A Simple Machine Vision System for Improving the Edging and Trimming Operations Performed in Hardwood Sawmills
Hardwood timber is a substantial economic staple in the eastern U.S., where primary hardwood processors produce more than 10 billion board feet of sawn hardwoods annually. There are over 3,500 sawmills producing hardwood lumber in the Southeastern portion of the United States. Present trends such...
|Summary:||Hardwood timber is a substantial economic staple in the eastern U.S., where primary hardwood processors produce more than 10 billion board feet of sawn hardwoods annually. There are over 3,500 sawmills producing hardwood lumber in the Southeastern portion of the United States. Present trends such as increasing labor costs and limited supplies of high quality logs have forced hardwood lumber manufacturers to increase their efforts to maximize the utilization of this raw material. In order to make money in such a competitive business, these sawmills must produce the highest possible grade of lumber from each saw log they process.

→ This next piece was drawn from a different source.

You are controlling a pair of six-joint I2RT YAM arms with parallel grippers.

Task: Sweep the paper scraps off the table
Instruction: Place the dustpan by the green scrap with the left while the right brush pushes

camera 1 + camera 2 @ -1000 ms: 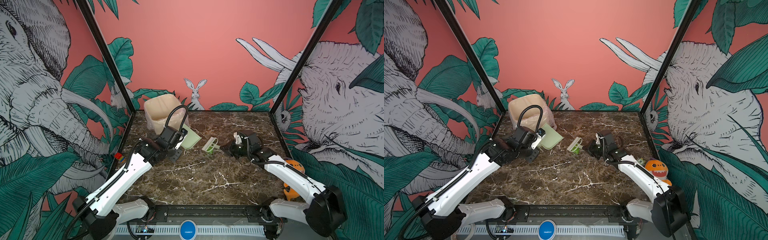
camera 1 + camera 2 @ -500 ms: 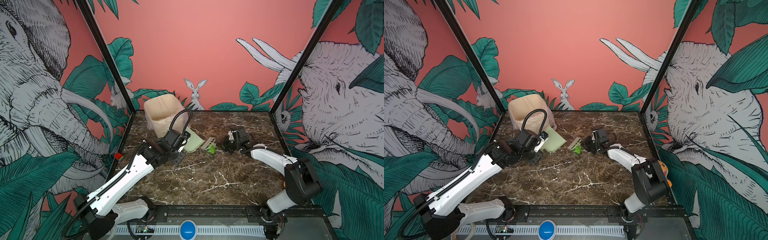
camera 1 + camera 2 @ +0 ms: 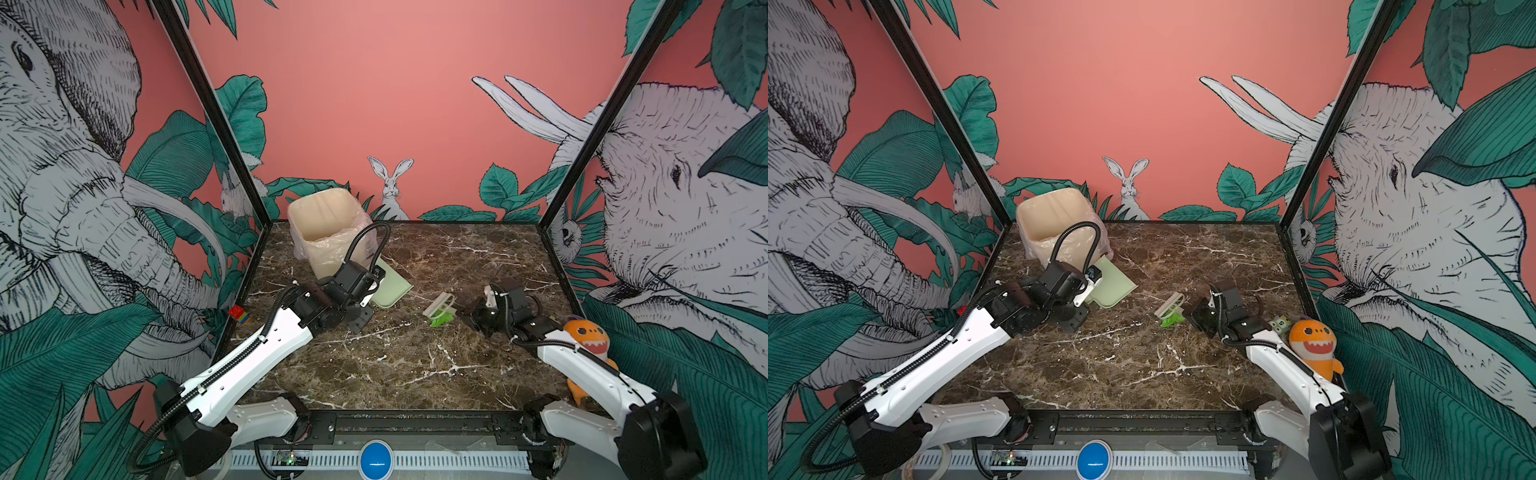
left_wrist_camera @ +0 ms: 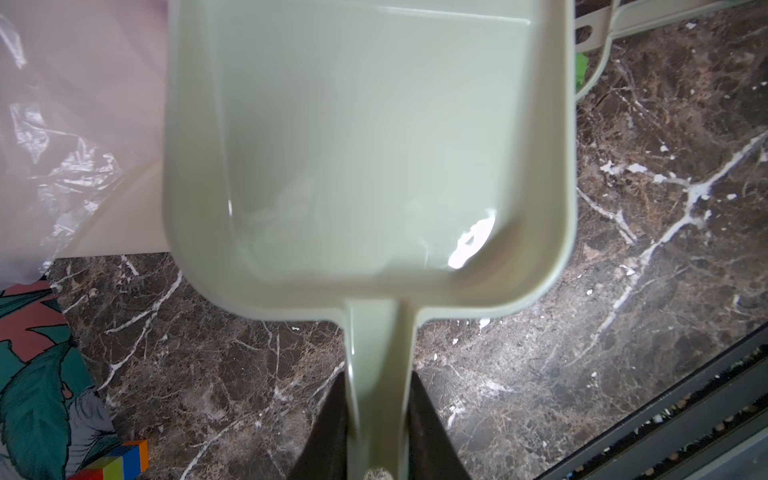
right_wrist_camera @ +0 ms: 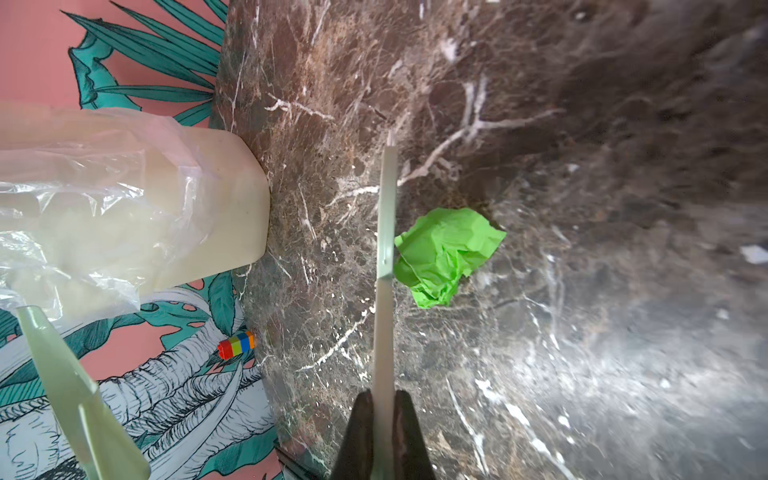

Of all the primary and secondary processing procedures that are used to transform round wood into a final product, the sawmill edging and trimming operations have the most substantial effect on the grade and, hence, the value of the material produced. Currently, the grading of rough hardwood lumber is done manually by human inspectors according to standardized grading rules developed by the National Hardwood Lumber Association (NHLA, 1994). Standard hardwood edging and trimming operations are less than optimum because of the complexity of the grading rules, the complexity of the decision making processes involved, possible operator fatigue, and the imprecision with which lumber can be sawn by the available equipment.
Studies have shown that there is a potential to increase hardwood lumber value by over 20 percent if optimum edging and trimming could be performed in hardwood sawmills. Even a small portion of this percentage would substantially increase the profit of hardwood lumber manufacturers. And this can be achieved just by utilizing some degree of automation. That is, some type of system must be designed that can scan a board to sense important hardwood features, make correct edging and trimming decisions, and then control down stream edgers and trimmers with minimal operator intervention. The most difficult part in the development of this automatic edging and trimming system is to get enough major defect information to make very good edging and trimming decisions.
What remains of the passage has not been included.